Büyük Zafer'in 102'nci yıldönümüne ulaştığımız bu gurur ve zafer günümüzde, aziz milletimizin ve dünyanın dört bir yanında yüreği bu bayram sevinciyle dolan tüm Türk Dünyası'nın 30 Ağustos Zafer Bayramı'nı tebrik ediyorum.
30 Ağustos Başkomutanlık Meydan Muharebesi, milletimizin asırlardır sürdürdüğü bağımsızlık mücadelesinin en önemli dönüm noktalarından biridir. Bu çetin mücadeleden yedi düvele karşı alnının akıyla çıkan kahraman Türk Milleti; askeriyle, yaşlısıyla, genciyle her türlü yokluk ve zorluğa rağmen tüm dünyaya istiklal ve istikbaline gölge düşürülmeyeceğini göstermiştir.
Bize bu kutlu zaferi miras bırakan, Anadolu'nun ebediyen Türk yurdu olarak kalacağını tüm dünyaya ilan eden başta Cumhuriyetimizin kurucusu, Büyük Taarruz'un Başkomutanı Gazi Mustafa Kemal Atatürk'ü ve silah arkadaşlarını minnetle yâd ediyor, tüm şehitlerimize ve gazilerimize Allah'tan rahmet diliyorum.
Köklerine sımsıkı sarılmayanın dallarında çiçek açmaz.
Sevgili Evlatlarım,
Millî şuur ve vatan sevgisiyle yoğrulmuş siz geleceğin mimarları, kalkınan, gelişen ve büyüyen Türkiye'nin öncü birliklerisiniz. Yakın tarihimizin iz bırakan detaylarındaki ilham ve gurur kaynakları ile şekillendireceğiniz hayalleriniz aziz vatanımızın yol haritası olacaktır. Dolayısıyla Millî tarih bilinci de bu bağlamda çok büyük önem arz etmektedir. "Geçmişini bilmeyen geleceğinden emin olamaz." düsturu ile Türk ve Dünya tarihine hâkim, şairin dediği gibi tarihin tekerrür etmemesi için yeterli bilinç düzeyine erişmiş, köklerinden aldığı güçle dallarında çiçekler açan güzel yavrularım; 30 Ağustos Zafer Bayramı'mızı kutlarken gelin birlikte kısa bir tarih yolculuğuna çıkalım.

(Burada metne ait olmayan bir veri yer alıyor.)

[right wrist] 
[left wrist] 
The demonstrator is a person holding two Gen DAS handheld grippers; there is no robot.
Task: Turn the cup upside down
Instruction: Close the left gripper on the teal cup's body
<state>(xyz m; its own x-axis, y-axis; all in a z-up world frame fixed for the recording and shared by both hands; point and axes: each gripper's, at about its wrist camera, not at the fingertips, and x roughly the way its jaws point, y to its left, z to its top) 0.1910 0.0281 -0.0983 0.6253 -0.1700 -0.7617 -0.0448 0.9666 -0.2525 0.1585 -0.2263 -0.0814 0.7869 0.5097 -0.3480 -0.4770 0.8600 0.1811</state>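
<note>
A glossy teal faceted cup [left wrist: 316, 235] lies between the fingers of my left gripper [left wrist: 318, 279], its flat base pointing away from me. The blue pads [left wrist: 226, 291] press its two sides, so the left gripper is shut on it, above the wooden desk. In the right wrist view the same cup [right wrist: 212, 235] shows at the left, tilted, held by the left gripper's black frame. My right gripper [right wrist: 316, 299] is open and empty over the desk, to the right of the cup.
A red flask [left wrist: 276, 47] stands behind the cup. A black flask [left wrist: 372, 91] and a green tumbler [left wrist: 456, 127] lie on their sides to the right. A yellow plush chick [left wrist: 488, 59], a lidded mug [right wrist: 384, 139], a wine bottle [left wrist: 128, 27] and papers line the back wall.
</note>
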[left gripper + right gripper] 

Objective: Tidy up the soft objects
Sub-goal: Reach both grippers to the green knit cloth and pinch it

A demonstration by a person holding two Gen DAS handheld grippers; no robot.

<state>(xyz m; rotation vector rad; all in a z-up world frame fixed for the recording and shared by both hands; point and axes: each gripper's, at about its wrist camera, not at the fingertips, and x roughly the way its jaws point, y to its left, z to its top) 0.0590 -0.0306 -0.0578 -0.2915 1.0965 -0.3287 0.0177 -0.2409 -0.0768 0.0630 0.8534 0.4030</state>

26 Ağustos 1071'den 26 Ağustos 1922'ye "Fi-etin kalîletin ğalebet fi-eten kesîraten bi-iznillâh. (Nice az bir ordu sayıca çok bir orduyu Allah'ın izniyle yenmiştir.)" Bakara-249
Talut ve Calutun mücadelesinden Bedir'e, Malazgirt'ten Çanakkale'ye ve Dumlupınar'a kadar tarih bize göstermiştir ki; çokluğuyla övünen tüm emperyal ordular tarihin derinliklerine gömülmeye mahkûm olmuştur. 30 Ağustos Başkomutanlık Meydan Muharebesi'nde de vatanımızı dört bir yandan işgal eden dünyanın tüm sömürge zihniyetli orduları, Gazi Mustafa Kemal'in Başkomutanlığında 26 Ağustos 1922 tarihinde başlayan Büyük Taarruz ile 4 gün süren göğüs göğse çarpışmaların neticesinde Dumlupınar'da hezimete uğratılmış, yine Allah'ın izniyle "Az bir ordu çok bir orduya galip gelmiş", Türk Milleti zaferini ilan etmiştir.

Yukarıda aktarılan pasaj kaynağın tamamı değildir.